Item 4. PURPOSE OF TRANSACTION

        The first paragraph of Item 4 is hereby amended and restated to read as follows:

            The TCW Related Entities, Oaktree and the Oaktree Fund intend to review on a continuing basis their respective investments in the Common Stock. Depending on the factors discussed herein, the TCW Related Entities and the Oaktree Fund may, from time to time, retain or sell all or a portion of their respective holdings of the Common Stock pursuant to a registered public offering or in the open market or in privately negotiated transactions.

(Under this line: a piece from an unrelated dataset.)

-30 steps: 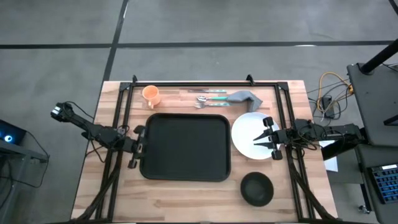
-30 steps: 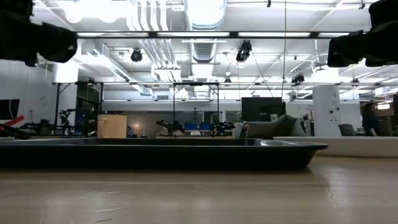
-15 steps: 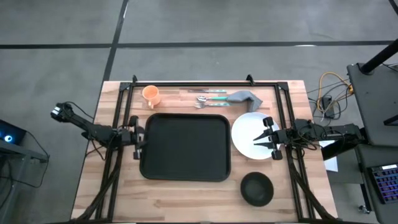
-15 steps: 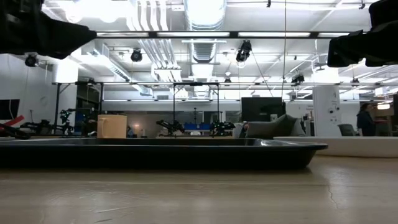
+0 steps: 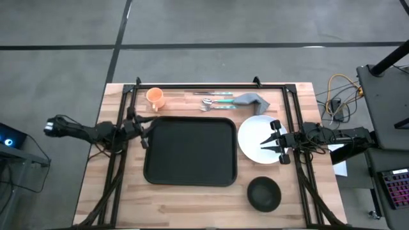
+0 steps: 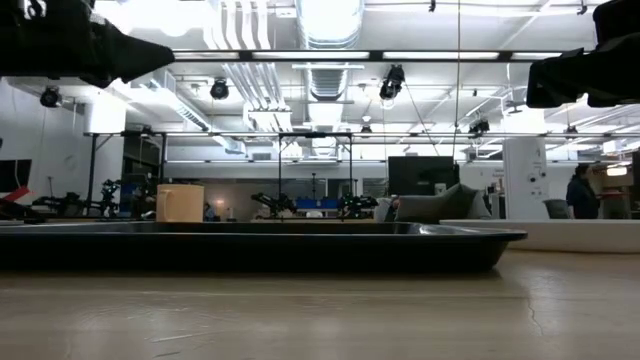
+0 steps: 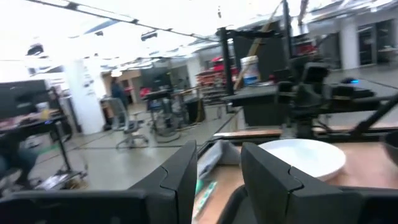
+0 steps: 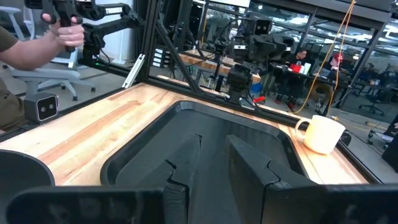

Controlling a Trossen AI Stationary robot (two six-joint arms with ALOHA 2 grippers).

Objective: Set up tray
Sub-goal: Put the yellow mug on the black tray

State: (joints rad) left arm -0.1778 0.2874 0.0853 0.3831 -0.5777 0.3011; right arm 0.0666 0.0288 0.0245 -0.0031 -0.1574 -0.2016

The Special Credits Funds and the Oaktree Fund have entered into the Letter Agreement attached hereto as Exhibit 1.2 relating to the Transaction. Pursuant to the Letter Agreement, the Special Credits Funds and the Oaktree Fund have severally agreed, subject to the terms and conditions set forth therein, to (a) purchase for cash an aggregate of $10,000,000 in principal amount of the 12% Notes issued by the Issuer and (b) exchange all of their outstanding participation interests in UnionTools, Inc.'s 12% Exchangeable Notes, representing approximately $8,265,000 of principal and accrued interest as of June 28, 2002, for the Series A Preferred. The Letter Agreement contemplates that the 12% Notes, $1,200,000 of additional 12% Notes to be issued to an unrelated third party and the Series A Preferred will be convertible, subject to the terms and conditions set forth therein, into Common Stock at the Conversion Price, following receipt of necessary shareholder approvals. In addition, the Letter Agreement contemplates that, following the receipt of such shareholder approvals, the Issuer will make the Rights Offering and that, following the Rights Offering, the Special Credits Funds and the Oaktree Fund, their affiliates and their designees will have the right, but not the obligation, to purchase at a purchase price equal to the Rights Offering price a number of shares of newly-issued Common Stock up to the number of shares of Common Stock issuable upon exercise of the rights that are not exercised pursuant to the Rights Offering.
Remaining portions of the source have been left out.